Problem to work on:
Everything in the listing below needs to be returned word for word.
-- Opening Marker --
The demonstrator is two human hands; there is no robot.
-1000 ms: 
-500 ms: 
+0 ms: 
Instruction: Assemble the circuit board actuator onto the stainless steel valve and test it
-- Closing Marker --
Answer:
The demonstrator is two human hands; there is no robot.
-1000 ms: 
-500 ms: 
+0 ms: 
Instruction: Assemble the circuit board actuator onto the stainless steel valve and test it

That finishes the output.